Я мало спала в это время. Кроме тех занятий, о которых я говорю, я еще переписывала от руки все письма Грациенны. Почему от руки? Не могу сказать. Быть может, я, как те каннибалы, которые съедают людей в надежде присвоить себе их достоинства, надеялась, что немного свежести достанется и моей собственной коже. Процедура была мучительной, хотя переписывание текста, за который не несешь ответственности, — занятие, само по себе успокаивающее. В письмах Грациенны было что-то убаюкивающее, их лейтмотив был нежным и бесхитростным. Не отдавая себе в этом отчета, я сама добавляла «люблю тебя, люблю, люблю» к тем довольно многочисленным «люблю», которые открывали и заканчивали послания; я писала все быстрее и быстрее, как обезумевший паровоз, пущенный по наклонной плоскости, пожирает километры и километры неизвестного пути. Закончив эти упражнения, я уже не знала, на каком я свете, меня шатало, я прятала свои копии между пальмой и филодендроном. Повторяю, у меня не было никакой задней мысли об отмщении, я и не думала собирать какие-нибудь доказательства против Александра, просто мне надо было немедленно заполнить пустоту в мыслях, образовавшуюся после шока.

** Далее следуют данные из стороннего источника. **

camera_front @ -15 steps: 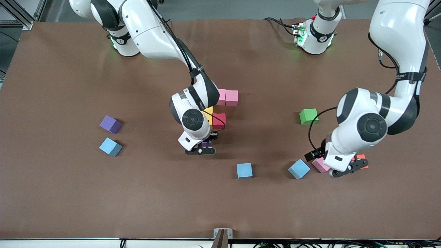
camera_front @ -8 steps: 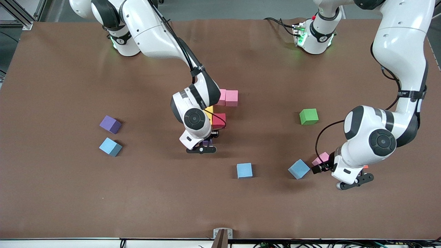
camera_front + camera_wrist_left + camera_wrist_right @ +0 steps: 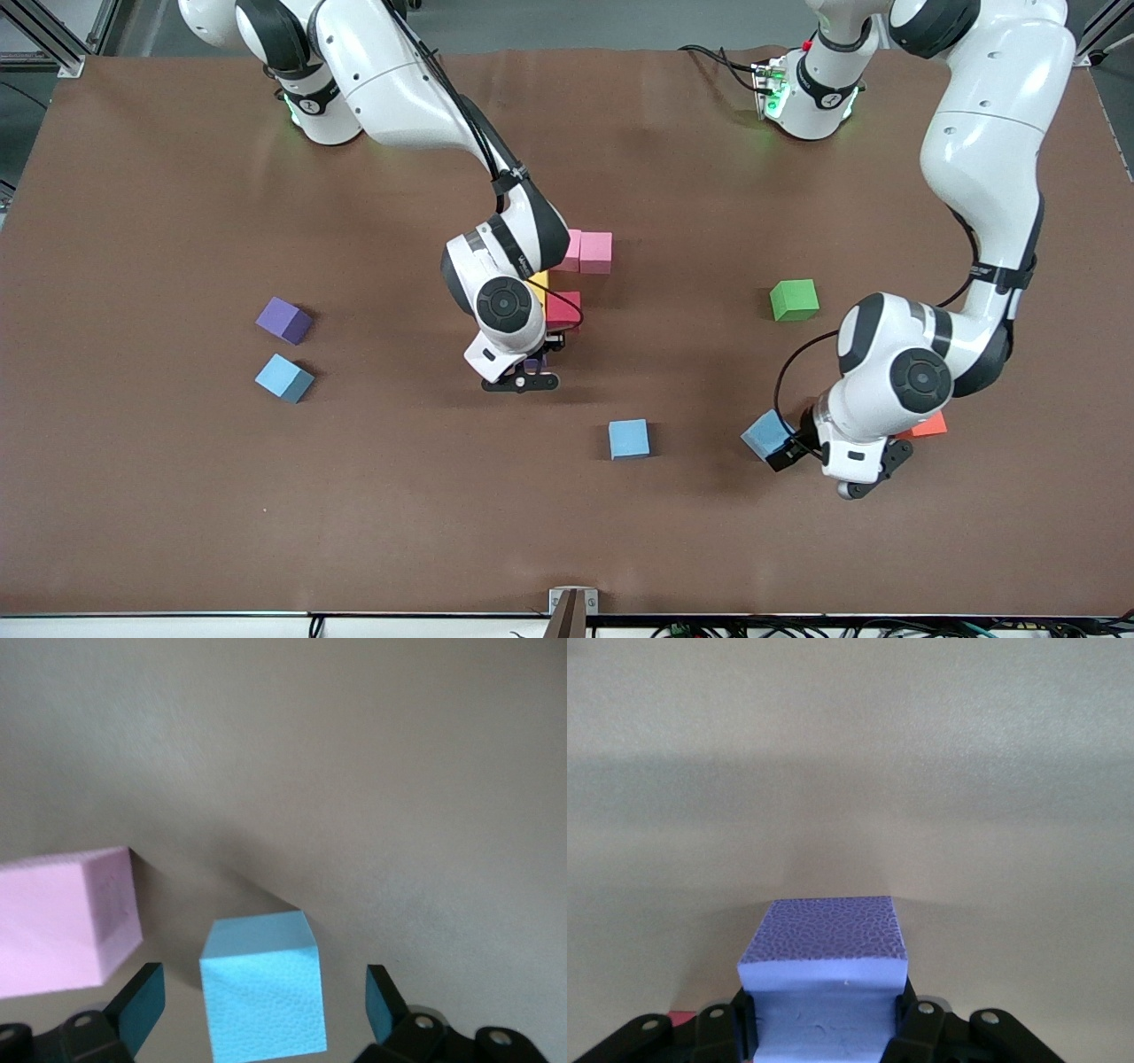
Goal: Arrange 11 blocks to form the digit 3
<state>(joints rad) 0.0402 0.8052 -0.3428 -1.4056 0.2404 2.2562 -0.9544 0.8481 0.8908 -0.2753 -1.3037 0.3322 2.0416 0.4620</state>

Однажды утром, пряча свои записки, я увидела вдруг жалкое маленькое растеньице, умиравшее от жажды в пустом стакане: отросток аралии, который я сунула в воду как раз перед тем, как обнаружила письма Грациенны, и о котором забыла, не замечала его, даже поливая соседние цветы, будто изгнала из своего сознания за то, что он слишком был связан с событием недопустимым. Вода давным-давно испарилась, оставив бурые разводы на стенках стакана. Нежные листочки побега, покрытые пятнами, напомнили мне собственное лицо. Я почувствовала себя матерью, которая бросила своего ребенка ради каких-то недозволенных удовольствий и по возвращении нашла его больным; огромная, родившаяся из жалости и угрызений совести, материнская любовь бурлила во мне.
Лицо Антуанетты, когда она рассказывала мне об этом, еще хранило следы пережитых эмоций, волосы были всклокочены так, будто всю бессонную ночь она нервно их теребила.
— Наполняя тот стакан водой и снова опуская туда гибнущий стебелек, я вдруг почувствовала себя очень далеко от Грациенны и Александра. Не то чтобы совсем от них отрезанной, а уехавшей в какой-то бесконечный отпуск, я — на теплоходе, они — на пристани. Они могли махать мне платочком или, наоборот, уходить, не прощаясь, чтобы скорей вернуться к своей любви, в свой магический круг или в свой воздушный шар, чтобы пристегнуть ремни и лететь в межпланетное путешествие, — мне стало все равно, единственно важным было вернуть к жизни три мертворожденных листочка, помочь им вновь стать зелеными, пустить корни, вырасти и разветвиться. Я вновь обрела благодатные силы, чтобы все вынести: мужество выстоять, дар внимания, бескорыстную преданность, полную отрешенность ото всего, что не есть любовь, волю к преодолению любых препятствий.